If you return to your Google Scholar results page, you’ll see that each search result also includes “cited by” links, which can take you forward in time to see how other scholars have built on the work you just read. That initial BMJ article has been cited nearly 300 times, showing you that it has been influential in its field and that other researchers have continued to build from its conclusions.
You can also click on “related articles” for each search hit in Google Scholar. Doing this can take you in all sorts of directions by showing you what other studies have been categorized using similar keywords as the piece that you just read.
3 | Use Wikipedia
Let’s say that this has all been very convincing, and that you’re going to stop searching for infant sleep problems in a regular Google search. You head to Google Scholar and search for “infant sleep regression,” only to find that there are no results. How can that be? The rest of the internet is full of articles about sleep regression and what to do about it. How can scholars not be studying this?
Plenty of researchers are studying infant sleep, but they’re not studying “infant sleep regression,” because that term is not a medical term.
Wikipedia can come in really handy here, because the hyperlinks in Wikipedia entries are often good search terms.
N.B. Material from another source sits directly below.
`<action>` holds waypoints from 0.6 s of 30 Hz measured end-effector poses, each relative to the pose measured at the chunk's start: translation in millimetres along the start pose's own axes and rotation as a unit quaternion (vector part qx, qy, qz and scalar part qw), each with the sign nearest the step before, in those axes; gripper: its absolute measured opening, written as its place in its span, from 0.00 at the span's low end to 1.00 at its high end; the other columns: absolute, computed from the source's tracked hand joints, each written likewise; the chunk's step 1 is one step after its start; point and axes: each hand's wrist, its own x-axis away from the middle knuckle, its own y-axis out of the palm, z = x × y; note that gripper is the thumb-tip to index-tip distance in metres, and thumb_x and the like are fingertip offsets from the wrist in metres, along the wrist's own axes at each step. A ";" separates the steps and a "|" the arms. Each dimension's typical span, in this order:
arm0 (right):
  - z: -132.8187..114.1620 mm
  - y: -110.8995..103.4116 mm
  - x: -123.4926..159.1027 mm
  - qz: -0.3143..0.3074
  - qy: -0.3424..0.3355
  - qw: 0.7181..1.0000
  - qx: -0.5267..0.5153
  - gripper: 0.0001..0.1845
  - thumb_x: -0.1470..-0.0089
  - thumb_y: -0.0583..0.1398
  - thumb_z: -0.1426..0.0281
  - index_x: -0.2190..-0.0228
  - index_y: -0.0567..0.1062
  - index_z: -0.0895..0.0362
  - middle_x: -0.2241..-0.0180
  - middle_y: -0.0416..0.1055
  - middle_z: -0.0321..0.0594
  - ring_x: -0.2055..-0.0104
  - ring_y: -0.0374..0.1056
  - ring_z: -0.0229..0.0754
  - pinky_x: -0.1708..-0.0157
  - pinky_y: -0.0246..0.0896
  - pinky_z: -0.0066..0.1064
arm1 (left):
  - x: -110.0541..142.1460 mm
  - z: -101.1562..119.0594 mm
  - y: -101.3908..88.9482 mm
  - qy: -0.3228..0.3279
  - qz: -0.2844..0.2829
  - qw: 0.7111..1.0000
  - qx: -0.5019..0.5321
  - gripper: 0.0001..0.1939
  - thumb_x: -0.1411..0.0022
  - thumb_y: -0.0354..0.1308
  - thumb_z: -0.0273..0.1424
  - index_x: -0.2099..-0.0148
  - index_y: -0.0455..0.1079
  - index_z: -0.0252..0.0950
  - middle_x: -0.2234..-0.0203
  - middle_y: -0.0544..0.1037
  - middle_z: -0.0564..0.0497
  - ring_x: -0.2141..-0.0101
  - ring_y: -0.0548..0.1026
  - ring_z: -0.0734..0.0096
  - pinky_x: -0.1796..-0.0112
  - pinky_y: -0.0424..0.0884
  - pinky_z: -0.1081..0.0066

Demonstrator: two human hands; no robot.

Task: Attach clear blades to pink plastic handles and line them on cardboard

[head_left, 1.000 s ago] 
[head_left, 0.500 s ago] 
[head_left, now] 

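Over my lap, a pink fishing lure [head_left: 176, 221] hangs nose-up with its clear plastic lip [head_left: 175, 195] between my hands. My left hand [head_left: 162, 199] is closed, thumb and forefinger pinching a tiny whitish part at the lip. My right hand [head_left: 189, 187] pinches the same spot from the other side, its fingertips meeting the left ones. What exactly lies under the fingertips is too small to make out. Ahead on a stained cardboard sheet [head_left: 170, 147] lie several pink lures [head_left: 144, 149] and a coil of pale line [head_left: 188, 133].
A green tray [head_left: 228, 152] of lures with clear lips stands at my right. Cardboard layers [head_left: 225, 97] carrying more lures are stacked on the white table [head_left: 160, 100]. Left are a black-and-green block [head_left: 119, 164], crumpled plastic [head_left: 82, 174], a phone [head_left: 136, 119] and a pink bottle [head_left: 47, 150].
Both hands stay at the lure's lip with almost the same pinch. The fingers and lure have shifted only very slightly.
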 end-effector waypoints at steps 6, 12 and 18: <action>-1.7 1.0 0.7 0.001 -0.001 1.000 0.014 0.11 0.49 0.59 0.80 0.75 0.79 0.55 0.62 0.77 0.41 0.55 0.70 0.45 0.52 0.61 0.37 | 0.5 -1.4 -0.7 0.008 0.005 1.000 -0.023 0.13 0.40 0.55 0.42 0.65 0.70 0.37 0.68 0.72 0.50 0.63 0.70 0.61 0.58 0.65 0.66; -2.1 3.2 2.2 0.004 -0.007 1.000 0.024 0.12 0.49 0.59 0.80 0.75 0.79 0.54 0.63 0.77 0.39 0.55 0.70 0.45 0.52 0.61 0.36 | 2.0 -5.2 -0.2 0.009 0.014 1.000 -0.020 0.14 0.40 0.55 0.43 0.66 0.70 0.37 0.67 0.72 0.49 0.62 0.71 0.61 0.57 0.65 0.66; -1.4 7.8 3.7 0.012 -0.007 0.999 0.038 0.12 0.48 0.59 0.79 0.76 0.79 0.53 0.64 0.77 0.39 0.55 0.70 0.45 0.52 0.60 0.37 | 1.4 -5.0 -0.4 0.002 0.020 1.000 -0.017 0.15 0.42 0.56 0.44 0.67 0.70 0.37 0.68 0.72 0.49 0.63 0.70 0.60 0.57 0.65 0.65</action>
If you search Wikipedia for “sleep regression,” you’ll be referred to an article for “infant sleep training,” which, although relatively sparse by Wikipedia’s standards, does include some useful possible search terms.
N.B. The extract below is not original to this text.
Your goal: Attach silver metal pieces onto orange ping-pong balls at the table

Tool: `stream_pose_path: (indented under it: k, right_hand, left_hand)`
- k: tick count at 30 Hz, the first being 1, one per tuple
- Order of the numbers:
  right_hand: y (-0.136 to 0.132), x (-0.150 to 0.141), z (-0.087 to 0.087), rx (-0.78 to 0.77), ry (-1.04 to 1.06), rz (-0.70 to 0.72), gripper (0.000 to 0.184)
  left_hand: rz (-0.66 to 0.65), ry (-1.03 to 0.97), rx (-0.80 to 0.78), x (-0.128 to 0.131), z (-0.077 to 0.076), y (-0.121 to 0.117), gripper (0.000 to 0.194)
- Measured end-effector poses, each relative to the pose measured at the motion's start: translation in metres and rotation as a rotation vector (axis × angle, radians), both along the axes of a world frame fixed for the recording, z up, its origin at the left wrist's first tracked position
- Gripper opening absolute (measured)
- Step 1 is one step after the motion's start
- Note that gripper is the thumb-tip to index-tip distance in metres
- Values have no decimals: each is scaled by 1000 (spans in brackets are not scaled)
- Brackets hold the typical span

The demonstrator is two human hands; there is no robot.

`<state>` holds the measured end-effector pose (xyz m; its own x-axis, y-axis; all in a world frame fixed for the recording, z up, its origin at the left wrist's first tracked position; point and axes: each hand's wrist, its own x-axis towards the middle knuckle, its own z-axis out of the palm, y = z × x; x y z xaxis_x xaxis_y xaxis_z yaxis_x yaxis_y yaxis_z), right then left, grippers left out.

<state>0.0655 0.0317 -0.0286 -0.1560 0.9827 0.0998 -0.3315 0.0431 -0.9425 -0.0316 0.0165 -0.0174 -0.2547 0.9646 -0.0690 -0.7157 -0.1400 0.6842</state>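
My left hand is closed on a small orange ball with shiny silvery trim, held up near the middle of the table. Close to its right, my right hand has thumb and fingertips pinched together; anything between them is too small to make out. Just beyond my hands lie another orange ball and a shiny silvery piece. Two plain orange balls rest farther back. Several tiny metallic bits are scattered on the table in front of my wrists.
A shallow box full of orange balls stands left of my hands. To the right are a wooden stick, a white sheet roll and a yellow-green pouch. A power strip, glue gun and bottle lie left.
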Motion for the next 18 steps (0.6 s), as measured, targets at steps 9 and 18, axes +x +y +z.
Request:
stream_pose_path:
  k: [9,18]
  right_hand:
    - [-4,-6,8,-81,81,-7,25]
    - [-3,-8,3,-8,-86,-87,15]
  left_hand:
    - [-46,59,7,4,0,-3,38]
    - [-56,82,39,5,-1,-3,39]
4 | Don’t assume you will find the answer
Once you’ve read your first few academic journal articles, you’ll notice that they sound quite different than the articles you’re used to reading on parenting websites. It’s not even that they’re long and technical. It’s that they make much smaller conclusions than we’re used to seeing when we read the news about the next big baby sleep finding. Scholarly research is often slow and incremental, and its conclusions are often modest and cautious.
If you are researching a big, messy parenting question, that question deserves more than a 300-word article claiming to have the “right” answer. Your question deserves multiple answers, each with its own risks and rewards. That’s perhaps the best reason to give Google Scholar a try. It will not yield “correct” answers, because when the questions are so big and so complicated, there’s rarely a single correct answer.
It’s easy to let the last article you read stand as the answer on a topic. Google Scholar can help remind you that research is never entirely settled. If you’re passionate about a particular topic, you can set Google Scholar alerts to e-mail you when new work is published. Those alerts will remind you that what we know is always shifting based on new evidence.